■ **EXERCISE PROMPT**
Answer with the exact lines of the following material from the one containing "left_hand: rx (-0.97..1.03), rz" through the one containing "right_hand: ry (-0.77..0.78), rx", both end lines included.

■ **SUPPLIED DATA**
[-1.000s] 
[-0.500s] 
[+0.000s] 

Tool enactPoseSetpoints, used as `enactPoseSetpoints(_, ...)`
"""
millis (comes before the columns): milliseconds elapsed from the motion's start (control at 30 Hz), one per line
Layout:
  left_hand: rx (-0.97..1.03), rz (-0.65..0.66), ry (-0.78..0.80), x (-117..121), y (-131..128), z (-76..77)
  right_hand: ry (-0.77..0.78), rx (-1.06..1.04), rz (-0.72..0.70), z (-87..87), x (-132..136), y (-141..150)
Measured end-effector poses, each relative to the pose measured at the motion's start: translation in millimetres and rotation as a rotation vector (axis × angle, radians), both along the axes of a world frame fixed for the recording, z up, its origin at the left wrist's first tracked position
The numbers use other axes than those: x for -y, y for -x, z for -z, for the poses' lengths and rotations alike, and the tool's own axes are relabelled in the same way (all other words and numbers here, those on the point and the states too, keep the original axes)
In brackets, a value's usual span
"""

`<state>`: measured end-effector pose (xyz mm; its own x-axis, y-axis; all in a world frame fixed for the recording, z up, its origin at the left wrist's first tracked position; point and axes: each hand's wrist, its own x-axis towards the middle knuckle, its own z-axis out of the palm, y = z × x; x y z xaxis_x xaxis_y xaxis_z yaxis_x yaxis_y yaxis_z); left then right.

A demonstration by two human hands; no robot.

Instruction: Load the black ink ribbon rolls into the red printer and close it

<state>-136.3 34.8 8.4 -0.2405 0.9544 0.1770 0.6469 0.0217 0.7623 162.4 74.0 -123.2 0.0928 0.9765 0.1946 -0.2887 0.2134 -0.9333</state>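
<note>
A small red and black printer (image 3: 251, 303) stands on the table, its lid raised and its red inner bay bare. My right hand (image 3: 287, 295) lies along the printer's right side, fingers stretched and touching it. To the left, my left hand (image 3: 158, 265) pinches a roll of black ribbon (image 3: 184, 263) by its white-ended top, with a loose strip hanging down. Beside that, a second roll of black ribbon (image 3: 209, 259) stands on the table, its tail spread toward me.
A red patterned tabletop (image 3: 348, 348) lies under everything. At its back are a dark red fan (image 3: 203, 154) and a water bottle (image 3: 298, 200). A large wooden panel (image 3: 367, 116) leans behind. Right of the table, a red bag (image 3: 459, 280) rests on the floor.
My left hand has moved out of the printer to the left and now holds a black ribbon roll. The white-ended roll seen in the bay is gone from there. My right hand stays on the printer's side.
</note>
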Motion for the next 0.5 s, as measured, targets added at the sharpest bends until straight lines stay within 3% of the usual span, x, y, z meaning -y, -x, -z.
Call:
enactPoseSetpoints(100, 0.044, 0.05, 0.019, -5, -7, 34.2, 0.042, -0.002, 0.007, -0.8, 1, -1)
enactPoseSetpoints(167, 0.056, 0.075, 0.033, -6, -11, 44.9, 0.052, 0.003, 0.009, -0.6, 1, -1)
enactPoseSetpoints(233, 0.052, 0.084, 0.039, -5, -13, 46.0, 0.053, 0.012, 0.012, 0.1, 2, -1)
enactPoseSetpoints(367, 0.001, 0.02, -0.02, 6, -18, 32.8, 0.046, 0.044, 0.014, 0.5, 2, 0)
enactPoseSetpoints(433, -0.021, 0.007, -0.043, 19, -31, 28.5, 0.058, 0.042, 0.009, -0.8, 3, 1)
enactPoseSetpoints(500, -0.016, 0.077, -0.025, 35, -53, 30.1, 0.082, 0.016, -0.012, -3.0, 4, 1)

■ **RESPONSE TO THIS TASK**
  left_hand: rx (-0.97..1.03), rz (-0.65..0.66), ry (-0.78..0.80), x (-117..121), y (-131..128), z (-76..77)
  right_hand: ry (-0.77..0.78), rx (-1.06..1.04), rz (-0.72..0.70), z (-87..87), x (-132..136), y (-141..150)

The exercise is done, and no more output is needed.